何もできないとあっては仕方がありません。そのまま素通りしてバス停へと向かいます。
こちらはあいかわ公園の正面にある石小屋ダムです。宮ヶ瀬湖からの水流の勢いを調整することを目的とした副ダムです。気味が悪いくらいに青々とした水を湛えていました。
なお、あいかわ公園があるのもまだ山の中腹です。という事で、公園からの下山がまだしばらく続きます。
公園の入口まで下って来ました。これで今度こそ下山は終了です。
あいかわ公園最寄りとなるバス停はこの前方の橋の上にある愛川大橋バス停です。しかしこのバス亭にはベンチも何もなく、次のバスまではまだ間があったので、その先の半原バス停まで歩きます。
中津川に沿って下って行きます。先ほどまであんなに青々としていた水が、川になって流れ始めるなり透明に見えるのだから不思議なものです。
薄っすらと高曇りの空では、早くも日が傾きつつありました。今の季節は本当に日が短い。
14時50分 半原バス停に到着しました。鳥居原園地を出発してから正味3時間30分程の、お手軽ハイキングでした。

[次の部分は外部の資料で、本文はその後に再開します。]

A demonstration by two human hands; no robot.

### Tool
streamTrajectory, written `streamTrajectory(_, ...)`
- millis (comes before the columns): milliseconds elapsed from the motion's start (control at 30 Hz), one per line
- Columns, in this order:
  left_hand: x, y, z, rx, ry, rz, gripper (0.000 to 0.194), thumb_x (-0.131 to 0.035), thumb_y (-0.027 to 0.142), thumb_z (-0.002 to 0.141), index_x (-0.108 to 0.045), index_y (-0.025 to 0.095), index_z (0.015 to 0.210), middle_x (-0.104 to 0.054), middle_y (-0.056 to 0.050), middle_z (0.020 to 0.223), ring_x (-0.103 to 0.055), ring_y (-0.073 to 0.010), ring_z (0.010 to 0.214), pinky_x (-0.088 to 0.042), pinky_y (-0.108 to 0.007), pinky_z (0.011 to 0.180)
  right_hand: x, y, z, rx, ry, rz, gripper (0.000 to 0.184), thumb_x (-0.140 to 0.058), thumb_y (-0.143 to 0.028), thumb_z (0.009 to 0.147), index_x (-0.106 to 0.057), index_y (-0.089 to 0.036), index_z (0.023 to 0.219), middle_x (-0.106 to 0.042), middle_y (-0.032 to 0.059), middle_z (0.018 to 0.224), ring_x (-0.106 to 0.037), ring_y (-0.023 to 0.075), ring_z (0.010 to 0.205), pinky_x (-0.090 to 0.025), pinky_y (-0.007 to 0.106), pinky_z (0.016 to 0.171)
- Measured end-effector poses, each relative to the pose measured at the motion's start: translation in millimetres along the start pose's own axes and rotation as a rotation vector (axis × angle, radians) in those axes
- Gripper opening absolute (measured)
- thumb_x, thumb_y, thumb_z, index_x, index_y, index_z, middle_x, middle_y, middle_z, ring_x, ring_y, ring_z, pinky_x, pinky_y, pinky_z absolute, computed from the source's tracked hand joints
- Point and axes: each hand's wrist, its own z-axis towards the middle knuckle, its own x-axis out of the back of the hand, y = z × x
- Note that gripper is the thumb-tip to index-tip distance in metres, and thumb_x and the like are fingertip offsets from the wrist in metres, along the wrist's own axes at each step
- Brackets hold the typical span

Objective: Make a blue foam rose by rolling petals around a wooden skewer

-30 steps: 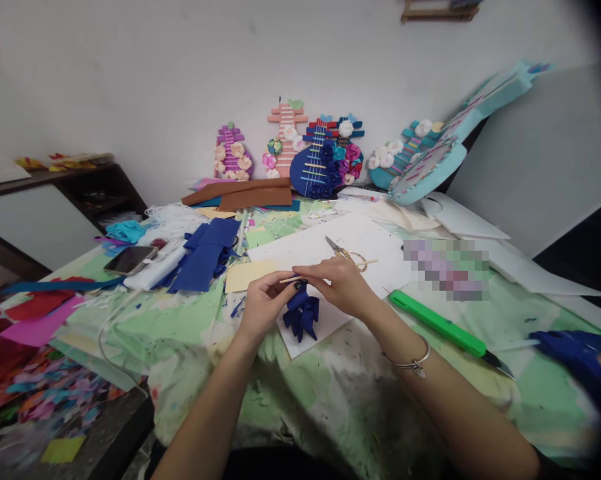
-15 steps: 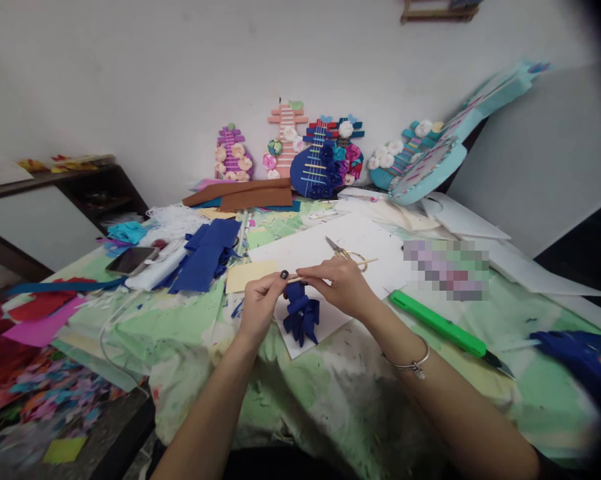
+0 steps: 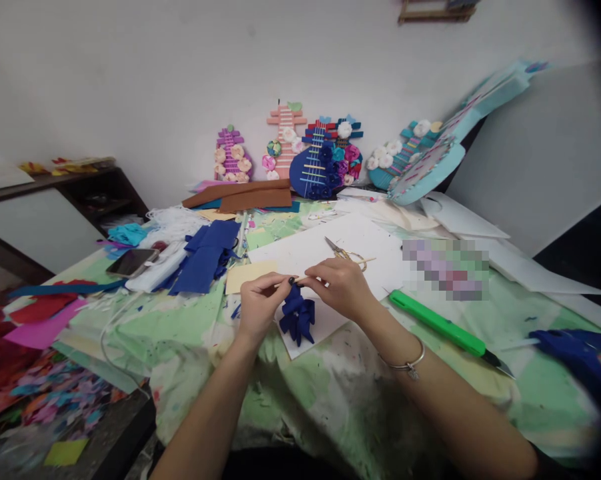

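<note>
You have two hands here, a left hand [image 3: 260,303] and a right hand [image 3: 341,287], with one thin stick [image 3: 302,280] and one folded blue piece [image 3: 298,320]. On your counter [image 3: 195,360] you can count one pair of scissors [image 3: 341,252], one green cutter [image 3: 438,322], one blue tool [image 3: 575,353] and one phone [image 3: 132,262]. You wear one bracelet [image 3: 401,366]. You see at least six instrument shapes [image 3: 308,167]; their overlap hides the exact number.

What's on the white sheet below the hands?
Scissors lie on the sheet; yellow paper overlaps its edge. A blue piece is over its near corner, contact unclear. The left hand and right hand hide part; anything beneath them can't be seen.
</note>
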Motion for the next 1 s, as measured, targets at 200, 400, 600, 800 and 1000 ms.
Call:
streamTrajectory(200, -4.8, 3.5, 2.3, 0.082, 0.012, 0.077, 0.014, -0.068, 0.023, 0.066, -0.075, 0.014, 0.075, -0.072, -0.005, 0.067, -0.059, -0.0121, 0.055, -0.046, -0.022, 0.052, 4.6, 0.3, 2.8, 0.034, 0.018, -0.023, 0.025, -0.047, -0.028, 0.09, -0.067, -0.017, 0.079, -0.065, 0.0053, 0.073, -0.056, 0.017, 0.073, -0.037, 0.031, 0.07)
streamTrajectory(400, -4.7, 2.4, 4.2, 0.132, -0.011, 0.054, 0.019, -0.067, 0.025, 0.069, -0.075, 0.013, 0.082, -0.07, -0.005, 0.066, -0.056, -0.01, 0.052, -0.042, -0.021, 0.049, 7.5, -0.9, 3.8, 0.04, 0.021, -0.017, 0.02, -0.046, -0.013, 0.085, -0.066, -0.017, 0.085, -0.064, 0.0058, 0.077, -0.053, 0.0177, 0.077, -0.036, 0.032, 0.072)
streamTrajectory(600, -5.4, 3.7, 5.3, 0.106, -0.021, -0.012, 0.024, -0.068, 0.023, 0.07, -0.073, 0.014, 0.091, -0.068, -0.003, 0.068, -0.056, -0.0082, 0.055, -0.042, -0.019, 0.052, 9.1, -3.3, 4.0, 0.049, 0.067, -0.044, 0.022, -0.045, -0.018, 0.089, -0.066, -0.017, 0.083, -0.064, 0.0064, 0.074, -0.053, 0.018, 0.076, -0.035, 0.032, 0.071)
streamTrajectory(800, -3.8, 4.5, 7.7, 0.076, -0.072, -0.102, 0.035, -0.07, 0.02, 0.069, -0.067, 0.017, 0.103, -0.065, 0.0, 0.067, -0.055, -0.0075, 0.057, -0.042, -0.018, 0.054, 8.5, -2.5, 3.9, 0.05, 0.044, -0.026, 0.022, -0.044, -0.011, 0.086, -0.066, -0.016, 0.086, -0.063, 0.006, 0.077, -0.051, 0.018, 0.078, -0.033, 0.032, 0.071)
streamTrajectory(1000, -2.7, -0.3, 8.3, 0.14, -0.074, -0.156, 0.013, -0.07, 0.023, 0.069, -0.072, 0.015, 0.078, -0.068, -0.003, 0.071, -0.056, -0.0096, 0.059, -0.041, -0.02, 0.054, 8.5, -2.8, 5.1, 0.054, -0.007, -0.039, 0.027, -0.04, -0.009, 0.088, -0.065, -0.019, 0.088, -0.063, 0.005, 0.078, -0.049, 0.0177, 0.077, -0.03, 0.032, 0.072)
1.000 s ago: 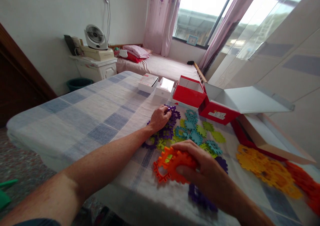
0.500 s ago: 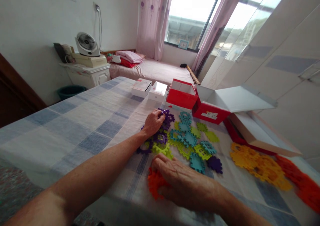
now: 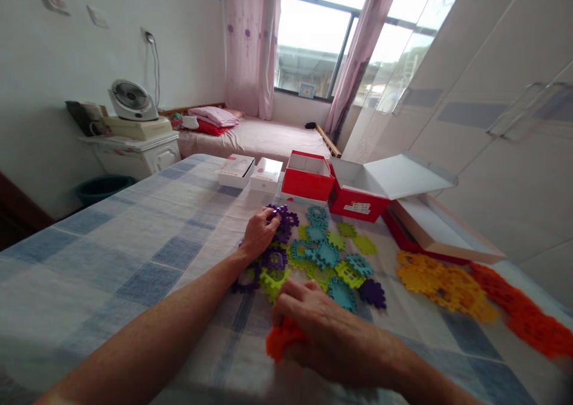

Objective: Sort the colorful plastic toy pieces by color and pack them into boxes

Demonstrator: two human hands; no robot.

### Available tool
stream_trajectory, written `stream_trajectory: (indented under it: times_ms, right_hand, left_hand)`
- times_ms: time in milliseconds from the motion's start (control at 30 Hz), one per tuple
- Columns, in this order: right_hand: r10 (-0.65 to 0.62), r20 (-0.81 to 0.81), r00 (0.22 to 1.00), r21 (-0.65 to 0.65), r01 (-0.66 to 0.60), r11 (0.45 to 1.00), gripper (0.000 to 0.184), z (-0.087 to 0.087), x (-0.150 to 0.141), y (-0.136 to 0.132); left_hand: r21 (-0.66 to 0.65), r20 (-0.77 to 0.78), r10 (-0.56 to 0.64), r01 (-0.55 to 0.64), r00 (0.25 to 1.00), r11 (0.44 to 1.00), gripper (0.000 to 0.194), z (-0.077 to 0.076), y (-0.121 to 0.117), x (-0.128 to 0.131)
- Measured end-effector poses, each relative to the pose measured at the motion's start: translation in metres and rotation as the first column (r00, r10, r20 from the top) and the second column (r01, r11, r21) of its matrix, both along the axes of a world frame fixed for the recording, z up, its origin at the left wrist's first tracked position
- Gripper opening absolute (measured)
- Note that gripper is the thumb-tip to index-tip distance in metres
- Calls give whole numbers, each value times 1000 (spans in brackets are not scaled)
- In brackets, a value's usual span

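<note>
My right hand (image 3: 320, 324) is closed around an orange-red plastic interlocking piece (image 3: 283, 338) at the near side of the table; the fingers cover much of it, and whether it is one piece or a few I cannot tell. Further forward, my left hand (image 3: 260, 233) has its fingers closed at the edge of purple interlocking pieces (image 3: 286, 219). Between and beyond the hands lie teal pieces (image 3: 329, 253), lime-green pieces (image 3: 349, 275) and a solid dark purple piece (image 3: 372, 293), several of them overlapping. Some have window-like cutouts and toothed edges.
Yellow-orange pieces (image 3: 447, 286) and red-orange pieces (image 3: 523, 309) lie in rows on the right. Along the back stand two small white boxes (image 3: 266, 175), a red box (image 3: 308, 184) and a larger open red box (image 3: 360, 205), with a box lid (image 3: 452, 232) beside them.
The view has swung right and tilted up a little. My right hand has shifted slightly right over the table, tilting the orange-red piece. My left hand stays at the purple pieces.
</note>
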State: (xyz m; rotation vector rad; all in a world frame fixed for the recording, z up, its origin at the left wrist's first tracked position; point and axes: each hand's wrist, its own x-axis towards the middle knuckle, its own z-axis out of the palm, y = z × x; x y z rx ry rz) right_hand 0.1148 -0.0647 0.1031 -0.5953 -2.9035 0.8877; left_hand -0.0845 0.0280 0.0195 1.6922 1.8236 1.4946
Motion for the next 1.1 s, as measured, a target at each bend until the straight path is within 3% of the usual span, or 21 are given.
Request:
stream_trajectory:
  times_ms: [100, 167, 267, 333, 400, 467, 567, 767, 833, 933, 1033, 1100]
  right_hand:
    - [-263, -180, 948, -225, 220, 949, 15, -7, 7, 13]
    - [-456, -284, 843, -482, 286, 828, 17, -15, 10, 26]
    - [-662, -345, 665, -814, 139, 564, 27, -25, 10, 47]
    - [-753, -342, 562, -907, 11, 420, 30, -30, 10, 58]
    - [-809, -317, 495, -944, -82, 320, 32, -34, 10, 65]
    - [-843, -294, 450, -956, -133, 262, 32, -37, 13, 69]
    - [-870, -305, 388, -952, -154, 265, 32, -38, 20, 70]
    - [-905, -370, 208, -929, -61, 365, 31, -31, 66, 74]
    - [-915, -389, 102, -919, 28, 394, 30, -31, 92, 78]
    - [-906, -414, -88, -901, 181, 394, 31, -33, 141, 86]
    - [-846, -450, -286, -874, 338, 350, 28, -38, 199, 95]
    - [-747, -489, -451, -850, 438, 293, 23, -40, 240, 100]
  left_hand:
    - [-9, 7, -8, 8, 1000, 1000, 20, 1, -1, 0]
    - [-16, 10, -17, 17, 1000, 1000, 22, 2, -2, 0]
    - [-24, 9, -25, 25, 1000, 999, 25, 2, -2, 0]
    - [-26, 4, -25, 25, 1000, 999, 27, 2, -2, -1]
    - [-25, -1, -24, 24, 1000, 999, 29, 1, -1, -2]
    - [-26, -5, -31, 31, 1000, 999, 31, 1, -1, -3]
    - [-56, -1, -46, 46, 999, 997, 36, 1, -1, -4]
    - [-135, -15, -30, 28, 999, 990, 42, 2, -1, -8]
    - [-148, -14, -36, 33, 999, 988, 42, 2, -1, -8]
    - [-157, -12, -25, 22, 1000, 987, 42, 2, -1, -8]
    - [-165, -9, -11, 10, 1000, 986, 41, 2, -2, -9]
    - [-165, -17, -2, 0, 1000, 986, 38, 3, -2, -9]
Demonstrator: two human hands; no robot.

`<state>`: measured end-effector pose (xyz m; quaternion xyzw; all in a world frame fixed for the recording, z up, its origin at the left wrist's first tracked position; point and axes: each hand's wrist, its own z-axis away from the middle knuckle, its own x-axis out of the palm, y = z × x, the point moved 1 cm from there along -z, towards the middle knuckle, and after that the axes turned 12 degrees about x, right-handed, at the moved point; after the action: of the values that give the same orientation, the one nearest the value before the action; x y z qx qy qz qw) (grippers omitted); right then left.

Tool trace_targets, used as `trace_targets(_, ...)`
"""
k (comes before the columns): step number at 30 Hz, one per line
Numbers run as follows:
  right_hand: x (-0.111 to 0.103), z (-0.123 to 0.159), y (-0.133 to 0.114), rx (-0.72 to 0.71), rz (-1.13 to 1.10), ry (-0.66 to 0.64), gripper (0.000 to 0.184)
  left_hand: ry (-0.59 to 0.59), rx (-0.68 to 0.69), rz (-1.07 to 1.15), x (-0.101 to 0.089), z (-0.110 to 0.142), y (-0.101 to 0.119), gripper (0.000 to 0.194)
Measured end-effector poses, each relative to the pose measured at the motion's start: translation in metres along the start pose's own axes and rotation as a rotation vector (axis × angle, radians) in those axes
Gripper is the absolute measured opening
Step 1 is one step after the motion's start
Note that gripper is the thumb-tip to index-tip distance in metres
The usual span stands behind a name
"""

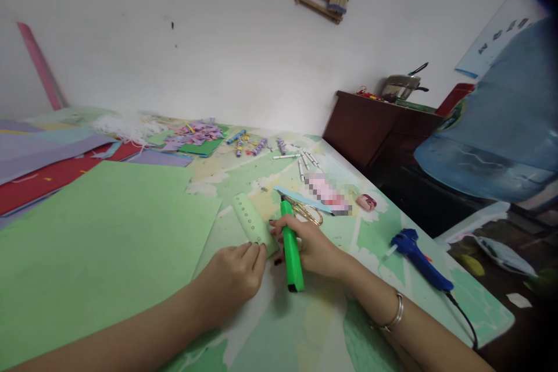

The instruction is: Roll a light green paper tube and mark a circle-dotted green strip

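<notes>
My right hand (316,244) grips a thick bright green highlighter (292,247), held at a slant with one dark end away from me. My left hand (233,273) has its fingers drawn together on the near end of a small light green paper strip (244,212). A row of small drawn circles runs along that strip. Just beyond my right hand lie gold-handled scissors (311,212), partly over a light blue paper strip (290,192). Left of my hands spreads a large light green sheet (117,232).
A blue glue gun (422,258) with a cord lies at the right table edge. Paper scraps (198,135), white shreds (126,128) and several white sticks (305,160) lie farther back. A large blue water bottle (492,145) stands at right, beside a dark red cabinet (370,128).
</notes>
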<state>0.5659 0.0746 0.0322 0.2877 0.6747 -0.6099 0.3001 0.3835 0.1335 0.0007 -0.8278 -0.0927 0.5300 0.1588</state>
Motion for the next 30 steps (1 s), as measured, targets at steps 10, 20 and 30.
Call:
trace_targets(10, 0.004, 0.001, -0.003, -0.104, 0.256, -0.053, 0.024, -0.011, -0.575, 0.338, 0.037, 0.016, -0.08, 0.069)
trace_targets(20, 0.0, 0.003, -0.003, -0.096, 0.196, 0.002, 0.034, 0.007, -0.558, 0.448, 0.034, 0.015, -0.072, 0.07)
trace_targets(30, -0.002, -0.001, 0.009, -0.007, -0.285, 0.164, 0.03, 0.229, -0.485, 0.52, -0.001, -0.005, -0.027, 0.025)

京王線沿線の民である私としては、このままスタート地点の橋本駅へ戻りたいところではあります。橋本行きのバスはあるにはあるのですが、本数が少なくまだまだ待ち時間があるため、諦めて本厚木行きのバスに乗り込み、帰宅の途に付きました。
南山の訪問は、生憎の曇天とミーヤ丸の機関故障により、若干の不完全燃焼感が漂う一日でありました。たいへん眺めの良い山ではありますが、単体では如何ともボリューム不足感が否めない山であると思います。宮ヶ瀬ダムの見物とセットで巡るのが良いのではないでしょうか。
標高の高い山が雪に閉ざされてしまう冬期に、近場の山で軽めのハイキングがしたいと言う人におススメです。
<コースタイム>
鳥居原園地(11:20)-権現平(12:15)-南山(12:45~13:25)-あいかわ公園(14:05)-半原BS(14:50)
最後までお読みいただき、ありがとうございました。